Leach F, Wacks D B, Signer E R
Department of Biology, Massachusetts Institute of Technology, Cambridge 02139.
Gene. 1994 Oct 11;148(1):87-90. doi: 10.1016/0378-1119(94)90238-0.
The pectate-lyase-encoding gene pelB of Erwinia chrysanthemi Ec16 was used as a probe for hybridization to Rhizobium meliloti Rm1021 chromosomal DNA under low-stringency conditions. An Rm1021 DNA fragment that hybridized to this probe was cloned and sequenced. Results of RNA hybridization indicate that a portion of the cloned fragment is transcribed in R. meliloti. Although the Rm1021 fragment shares no significant nucleotide sequence identity with Ec16 pelB, it includes an ORF (open reading frame) that shares a high degree of nt sequence identity with the Escherichia coli murD gene. This gene codes for UDP-N-acetylmuramoyl-L-alanyl-D-glutamate synthetase, which catalyzes a step in the synthesis of the E. coli cell wall. The R. meliloti putative murD sequence is preceded by a partial ORF that shares sequence identity with mraY. The orientation of the two ORFs in R. meliloti is similar to that of the E. coli murD and mraY genes.

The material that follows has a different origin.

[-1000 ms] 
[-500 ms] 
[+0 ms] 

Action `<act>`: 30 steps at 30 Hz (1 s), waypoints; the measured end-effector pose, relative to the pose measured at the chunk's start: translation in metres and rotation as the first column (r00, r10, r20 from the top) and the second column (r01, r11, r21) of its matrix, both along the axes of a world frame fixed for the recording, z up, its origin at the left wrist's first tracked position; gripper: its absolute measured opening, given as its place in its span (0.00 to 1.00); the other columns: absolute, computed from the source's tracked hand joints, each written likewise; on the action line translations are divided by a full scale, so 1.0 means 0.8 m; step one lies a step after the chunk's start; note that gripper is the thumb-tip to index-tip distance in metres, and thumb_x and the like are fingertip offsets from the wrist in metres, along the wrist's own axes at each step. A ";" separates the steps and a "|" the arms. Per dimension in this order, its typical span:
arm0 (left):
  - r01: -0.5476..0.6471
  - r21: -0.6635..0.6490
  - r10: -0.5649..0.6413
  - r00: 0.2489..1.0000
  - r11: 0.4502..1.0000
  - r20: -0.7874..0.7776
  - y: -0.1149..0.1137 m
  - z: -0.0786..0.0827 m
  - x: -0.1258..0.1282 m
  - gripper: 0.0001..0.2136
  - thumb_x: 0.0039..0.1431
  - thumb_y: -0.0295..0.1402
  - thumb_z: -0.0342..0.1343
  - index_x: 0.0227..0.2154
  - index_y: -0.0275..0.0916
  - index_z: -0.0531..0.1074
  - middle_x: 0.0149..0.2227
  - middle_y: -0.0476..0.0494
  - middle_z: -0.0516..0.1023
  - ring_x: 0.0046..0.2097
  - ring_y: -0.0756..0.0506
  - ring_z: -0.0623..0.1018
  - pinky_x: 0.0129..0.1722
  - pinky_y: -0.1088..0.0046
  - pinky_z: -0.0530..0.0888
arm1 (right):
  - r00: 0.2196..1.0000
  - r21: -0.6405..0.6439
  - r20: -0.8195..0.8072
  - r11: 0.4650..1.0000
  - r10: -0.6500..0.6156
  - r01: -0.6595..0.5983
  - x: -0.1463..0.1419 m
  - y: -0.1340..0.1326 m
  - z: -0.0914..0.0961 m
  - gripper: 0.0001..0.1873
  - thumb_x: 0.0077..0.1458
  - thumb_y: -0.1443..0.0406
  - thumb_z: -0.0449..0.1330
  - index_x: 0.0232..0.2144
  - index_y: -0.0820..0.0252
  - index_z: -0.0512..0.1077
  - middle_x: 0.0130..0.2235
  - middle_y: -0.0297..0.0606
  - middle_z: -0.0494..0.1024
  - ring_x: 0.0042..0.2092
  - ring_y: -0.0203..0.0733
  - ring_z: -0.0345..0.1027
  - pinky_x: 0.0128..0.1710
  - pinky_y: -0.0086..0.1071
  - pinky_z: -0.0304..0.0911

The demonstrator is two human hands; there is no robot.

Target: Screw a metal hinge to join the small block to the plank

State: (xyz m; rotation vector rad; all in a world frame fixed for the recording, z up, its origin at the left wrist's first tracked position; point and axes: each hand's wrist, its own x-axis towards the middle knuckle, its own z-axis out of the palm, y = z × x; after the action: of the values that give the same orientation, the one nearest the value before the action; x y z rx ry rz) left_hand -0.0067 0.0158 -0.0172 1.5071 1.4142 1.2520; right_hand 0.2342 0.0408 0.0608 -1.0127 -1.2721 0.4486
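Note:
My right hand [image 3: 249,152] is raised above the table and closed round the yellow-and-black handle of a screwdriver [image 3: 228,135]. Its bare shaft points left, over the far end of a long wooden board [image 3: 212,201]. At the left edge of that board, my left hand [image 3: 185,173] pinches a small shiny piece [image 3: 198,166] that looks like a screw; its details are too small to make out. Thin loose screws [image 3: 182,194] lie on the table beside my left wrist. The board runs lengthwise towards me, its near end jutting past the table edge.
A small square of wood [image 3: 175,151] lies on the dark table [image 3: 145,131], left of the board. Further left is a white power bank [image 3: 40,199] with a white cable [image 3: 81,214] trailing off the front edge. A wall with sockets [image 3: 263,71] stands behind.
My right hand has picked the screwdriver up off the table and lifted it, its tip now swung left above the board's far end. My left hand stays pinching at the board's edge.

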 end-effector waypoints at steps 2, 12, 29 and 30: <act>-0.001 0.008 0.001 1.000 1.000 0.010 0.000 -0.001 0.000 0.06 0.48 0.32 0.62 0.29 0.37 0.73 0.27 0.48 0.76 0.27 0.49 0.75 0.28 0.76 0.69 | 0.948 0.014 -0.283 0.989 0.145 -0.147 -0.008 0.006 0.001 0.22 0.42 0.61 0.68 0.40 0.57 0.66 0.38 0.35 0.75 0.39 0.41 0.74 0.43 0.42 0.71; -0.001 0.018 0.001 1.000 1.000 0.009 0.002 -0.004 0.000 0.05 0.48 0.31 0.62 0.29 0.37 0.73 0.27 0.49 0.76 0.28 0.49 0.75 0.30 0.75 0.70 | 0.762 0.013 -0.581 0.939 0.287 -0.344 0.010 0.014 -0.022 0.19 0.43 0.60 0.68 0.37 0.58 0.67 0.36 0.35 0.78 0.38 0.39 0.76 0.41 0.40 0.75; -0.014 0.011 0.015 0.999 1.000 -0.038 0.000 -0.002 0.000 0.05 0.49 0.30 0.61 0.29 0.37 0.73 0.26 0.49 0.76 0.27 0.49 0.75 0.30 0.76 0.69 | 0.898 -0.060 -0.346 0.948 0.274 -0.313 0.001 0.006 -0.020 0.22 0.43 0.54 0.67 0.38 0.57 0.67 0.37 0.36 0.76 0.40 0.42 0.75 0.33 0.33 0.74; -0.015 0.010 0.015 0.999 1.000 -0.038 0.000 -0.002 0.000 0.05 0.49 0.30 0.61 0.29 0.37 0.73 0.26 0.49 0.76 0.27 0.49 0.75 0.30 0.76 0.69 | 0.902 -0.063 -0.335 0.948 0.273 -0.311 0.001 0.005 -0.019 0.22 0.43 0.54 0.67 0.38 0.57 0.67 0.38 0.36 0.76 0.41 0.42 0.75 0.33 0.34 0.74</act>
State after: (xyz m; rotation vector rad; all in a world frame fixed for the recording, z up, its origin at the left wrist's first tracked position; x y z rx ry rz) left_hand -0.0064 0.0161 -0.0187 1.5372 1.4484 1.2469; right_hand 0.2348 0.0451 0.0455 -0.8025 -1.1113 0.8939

菊欧文氏菌Ec16的果胶酸裂解酶编码基因pelB被用作探针,在低严谨条件下与苜蓿根瘤菌Rm1021染色体DNA进行杂交。克隆并测序了与该探针杂交的Rm1021 DNA片段。RNA杂交结果表明,克隆片段的一部分在苜蓿根瘤菌中被转录。尽管Rm1021片段与Ec16 pelB没有显著的核苷酸序列同一性,但它包含一个与大肠杆菌murD基因具有高度核苷酸序列同一性的开放阅读框(ORF)。该基因编码UDP-N-乙酰胞壁酰-L-丙氨酰-D-谷氨酸合成酶,它催化大肠杆菌细胞壁合成中的一个步骤。苜蓿根瘤菌推定的murD序列之前有一个与mraY具有序列同一性的部分ORF。苜蓿根瘤菌中这两个ORF的方向与大肠杆菌murD和mraY基因的方向相似。